M&M Cellar Systems Installs a Split System Cooling Unit in a Home Wine Cellar in Los Angeles, California

A robust and dependable refrigeration system is a requirement in any wine storage facility. Each wine storage structure needs a different kind of HVAC equipment depending on variety of factors, such as the size of the room, the number of bottles stored, and the climate of the region. M&M Cellar Systems, an expert on wine cellar cooling, has a wide range of experiences in setting up all kinds of refrigeration systems. In this article, learn how they install a split system cooling unit in a residential wine cellar.

Split System Cooling Unit Installation

The Role of an HVAC Technician in Every Installation Project

Mario Morales, a wine cellar cooling expert and the owner/lead technician at M&M Cellars believes that the role of a technician goes beyond just installing the refrigeration equipment. A prudent technician must be able to take a look at a wine storage structure, evaluate it, and recommend the most appropriate cooling unit to install.
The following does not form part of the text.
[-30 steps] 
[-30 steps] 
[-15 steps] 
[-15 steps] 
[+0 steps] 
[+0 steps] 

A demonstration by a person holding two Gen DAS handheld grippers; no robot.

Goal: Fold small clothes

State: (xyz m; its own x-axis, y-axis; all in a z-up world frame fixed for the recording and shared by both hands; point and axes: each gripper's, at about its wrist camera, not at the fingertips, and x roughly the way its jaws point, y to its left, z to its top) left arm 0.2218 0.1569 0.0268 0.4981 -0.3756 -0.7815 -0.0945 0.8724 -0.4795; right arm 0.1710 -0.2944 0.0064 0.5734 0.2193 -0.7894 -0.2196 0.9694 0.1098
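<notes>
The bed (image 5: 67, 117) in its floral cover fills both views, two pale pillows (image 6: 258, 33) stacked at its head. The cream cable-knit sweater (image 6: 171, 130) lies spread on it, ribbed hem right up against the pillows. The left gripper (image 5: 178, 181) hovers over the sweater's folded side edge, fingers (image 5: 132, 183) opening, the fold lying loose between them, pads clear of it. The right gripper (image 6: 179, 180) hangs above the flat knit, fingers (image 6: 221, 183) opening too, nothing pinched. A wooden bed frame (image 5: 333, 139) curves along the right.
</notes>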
In a recent project in Los Angeles, Mario was tasked to assess a residential wine cellar and choose the most fitting HVAC equipment for it. After a considering all the essential factors, Mario recommended and installed a split system cooling unit.

Why We Decided to Install a Split System Cooling Unit in the Los Angeles Home Wine Cellar

Various factors are considered when picking the most appropriate refrigeration equipment for a wine storage facility. In this project in Los Angeles, our team decided to install a split system cooling unit. Here are the reasons why:

1. The Ceiling Above Did Not Have Adequate Space for Any Other Type of Refrigeration Unit

The client’s house was a two-story building and the home wine cellar was on the first floor. The pavement in between the first and second floor was narrow, which means that there was no space on the wine cellar’s ceiling for bulky installations. Any cooling unit had to be inside of the wine room.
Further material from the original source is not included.